Murray l'a pris de haut.
   - Sans moi, tu es fichue. Notre société est devenue tellement juridique que les producteurs te dévoreront toute crue.
   Je prends le risque. N'ayant nullement l'intention d'adhérer à son " club des ex ", je le prie, en outre, de ne pas chercher à me revoir. Là, il s'emporte. Il déclare que je lui suis entièrement redevable de ma réussite. " Sans moi tu ne serais jamais devenue une actrice inspirée. " En conséquence, il exige la moitié de tout ce que j'ai gagné pendant notre vie commune.

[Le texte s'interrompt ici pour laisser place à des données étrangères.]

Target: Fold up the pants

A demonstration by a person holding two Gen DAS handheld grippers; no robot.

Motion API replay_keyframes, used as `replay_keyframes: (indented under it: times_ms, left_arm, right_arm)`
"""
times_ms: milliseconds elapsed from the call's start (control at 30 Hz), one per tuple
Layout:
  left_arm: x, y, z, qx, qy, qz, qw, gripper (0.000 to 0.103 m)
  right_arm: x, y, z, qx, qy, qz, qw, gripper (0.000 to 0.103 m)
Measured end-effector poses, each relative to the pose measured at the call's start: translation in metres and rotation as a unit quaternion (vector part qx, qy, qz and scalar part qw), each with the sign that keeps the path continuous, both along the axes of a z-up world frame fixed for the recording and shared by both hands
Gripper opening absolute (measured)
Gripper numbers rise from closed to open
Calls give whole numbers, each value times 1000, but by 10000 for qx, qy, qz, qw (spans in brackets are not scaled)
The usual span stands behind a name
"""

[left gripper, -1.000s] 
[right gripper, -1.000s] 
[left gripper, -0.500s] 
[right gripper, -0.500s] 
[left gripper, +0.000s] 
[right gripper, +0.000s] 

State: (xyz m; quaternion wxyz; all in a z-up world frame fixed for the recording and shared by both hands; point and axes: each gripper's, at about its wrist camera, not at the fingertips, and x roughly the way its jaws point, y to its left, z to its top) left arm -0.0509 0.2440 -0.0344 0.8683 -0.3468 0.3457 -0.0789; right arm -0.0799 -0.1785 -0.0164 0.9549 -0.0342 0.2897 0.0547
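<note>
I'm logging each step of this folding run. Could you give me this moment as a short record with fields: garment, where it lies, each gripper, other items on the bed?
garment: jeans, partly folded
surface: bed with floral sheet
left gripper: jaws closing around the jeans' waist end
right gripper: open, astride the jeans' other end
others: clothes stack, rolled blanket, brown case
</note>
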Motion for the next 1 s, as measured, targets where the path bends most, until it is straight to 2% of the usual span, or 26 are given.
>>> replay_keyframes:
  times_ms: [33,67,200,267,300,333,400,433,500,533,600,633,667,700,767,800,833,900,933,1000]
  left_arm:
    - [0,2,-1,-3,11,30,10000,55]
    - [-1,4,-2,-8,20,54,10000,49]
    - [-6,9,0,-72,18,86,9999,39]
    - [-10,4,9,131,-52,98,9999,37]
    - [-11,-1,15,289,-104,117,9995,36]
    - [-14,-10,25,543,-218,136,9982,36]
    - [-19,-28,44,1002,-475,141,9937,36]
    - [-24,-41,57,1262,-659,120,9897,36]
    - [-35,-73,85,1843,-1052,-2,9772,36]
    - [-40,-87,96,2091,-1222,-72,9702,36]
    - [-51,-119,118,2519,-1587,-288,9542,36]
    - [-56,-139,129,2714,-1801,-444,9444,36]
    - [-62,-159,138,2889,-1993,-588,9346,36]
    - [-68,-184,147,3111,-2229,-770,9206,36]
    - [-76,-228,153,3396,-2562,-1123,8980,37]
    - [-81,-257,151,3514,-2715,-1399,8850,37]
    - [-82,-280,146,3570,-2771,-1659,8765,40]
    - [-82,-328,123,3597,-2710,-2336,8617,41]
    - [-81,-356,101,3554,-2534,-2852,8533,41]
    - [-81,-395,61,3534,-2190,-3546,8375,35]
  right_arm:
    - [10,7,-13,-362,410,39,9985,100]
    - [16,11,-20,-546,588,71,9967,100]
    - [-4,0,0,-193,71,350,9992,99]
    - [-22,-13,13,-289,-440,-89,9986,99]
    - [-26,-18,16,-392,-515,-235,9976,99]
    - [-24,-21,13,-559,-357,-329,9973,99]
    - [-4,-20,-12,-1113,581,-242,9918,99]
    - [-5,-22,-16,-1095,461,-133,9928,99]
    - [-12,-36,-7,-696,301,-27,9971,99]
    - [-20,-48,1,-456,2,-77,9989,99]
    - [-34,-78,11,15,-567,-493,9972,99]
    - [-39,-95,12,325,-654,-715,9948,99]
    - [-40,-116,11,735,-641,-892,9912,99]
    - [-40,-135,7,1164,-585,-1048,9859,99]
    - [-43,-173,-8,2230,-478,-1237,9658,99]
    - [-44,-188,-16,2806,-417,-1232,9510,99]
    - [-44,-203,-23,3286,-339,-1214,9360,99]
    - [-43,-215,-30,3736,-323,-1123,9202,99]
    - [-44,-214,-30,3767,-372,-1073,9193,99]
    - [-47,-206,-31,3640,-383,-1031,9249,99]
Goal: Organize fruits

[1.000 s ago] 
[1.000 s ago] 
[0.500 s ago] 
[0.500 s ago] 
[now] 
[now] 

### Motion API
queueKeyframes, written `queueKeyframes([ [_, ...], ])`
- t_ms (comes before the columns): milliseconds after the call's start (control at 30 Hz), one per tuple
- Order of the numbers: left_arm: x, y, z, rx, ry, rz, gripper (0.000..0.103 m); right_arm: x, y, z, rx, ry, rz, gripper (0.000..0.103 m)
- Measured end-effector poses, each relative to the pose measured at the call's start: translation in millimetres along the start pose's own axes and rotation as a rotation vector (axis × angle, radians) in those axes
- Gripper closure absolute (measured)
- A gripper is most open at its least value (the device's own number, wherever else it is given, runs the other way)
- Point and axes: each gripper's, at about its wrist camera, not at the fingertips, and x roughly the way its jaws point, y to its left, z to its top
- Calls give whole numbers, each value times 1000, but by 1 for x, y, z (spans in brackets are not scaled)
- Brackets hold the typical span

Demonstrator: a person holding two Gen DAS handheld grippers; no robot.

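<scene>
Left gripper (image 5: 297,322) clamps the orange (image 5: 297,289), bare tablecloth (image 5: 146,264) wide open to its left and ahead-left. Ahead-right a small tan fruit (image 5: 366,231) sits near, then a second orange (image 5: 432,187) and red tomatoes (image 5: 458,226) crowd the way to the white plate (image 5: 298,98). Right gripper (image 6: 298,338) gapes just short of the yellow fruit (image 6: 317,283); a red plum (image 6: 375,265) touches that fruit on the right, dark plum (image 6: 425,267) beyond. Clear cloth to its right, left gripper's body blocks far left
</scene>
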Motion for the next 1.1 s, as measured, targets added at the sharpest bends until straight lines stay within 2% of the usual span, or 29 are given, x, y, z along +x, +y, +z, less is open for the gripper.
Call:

   J'y consens sans rechigner. C'est vrai qu'il m'a rendu la vie si difficile et que je me suis sentie tellement à l'étroit sur mon territoire en peau de chagrin que, cette année, j'ai accepté le plus de rôles possible et donc beaucoup accru mes revenus. Mes migraines ont repris de plus belle. Je supplie Billy Watts, mon agent, de trouver une solution.
   - Il n'y en a que deux, dit-il. La première, la plus classique, c'est de te rendre à Paris chez le professeur Jean-Benoît Dupuis, le spécialiste français de la migraine et de la spasmophilie. La seconde consiste à consulter mon nouveau médium.
- Tu n'es plus avec Ludivine ?
   - Après le succès de ses consultations individuelles, elle a créé un groupe de réflexion et, comme il a eu beaucoup de succès, elle a malheureusement enchaîné par la fondation d'une secte. La GVF. " Les Gardiens de la Vraie Foi. " Ils ne sont pas méchants, mais ils se réunissent en costume, les cotisations sont chères et ceux qui veulent en sortir sont " excommuniés ". Ça a suffi à me refroidir. Maintenant ils exigent d'être reconnus comme une religion à part entière.
- Et qui est ton nouveau surdoué ?
   - Ulysse Papadopoulos. C'est un ancien moine ermite. Il lui est arrivé des choses extraordinaires, paraît-il. Depuis, il a un don. Il converse directement avec les anges. Il te permettra d'entrer en contact avec ton ange gardien, lequel t'expliquera pourquoi tu es continuellement en proie à de tels maux de tête.
   - Tu crois qu'on peut converser directement avec son ange gardien sans le... comment dire ?... déranger dans son boulot d'ange ?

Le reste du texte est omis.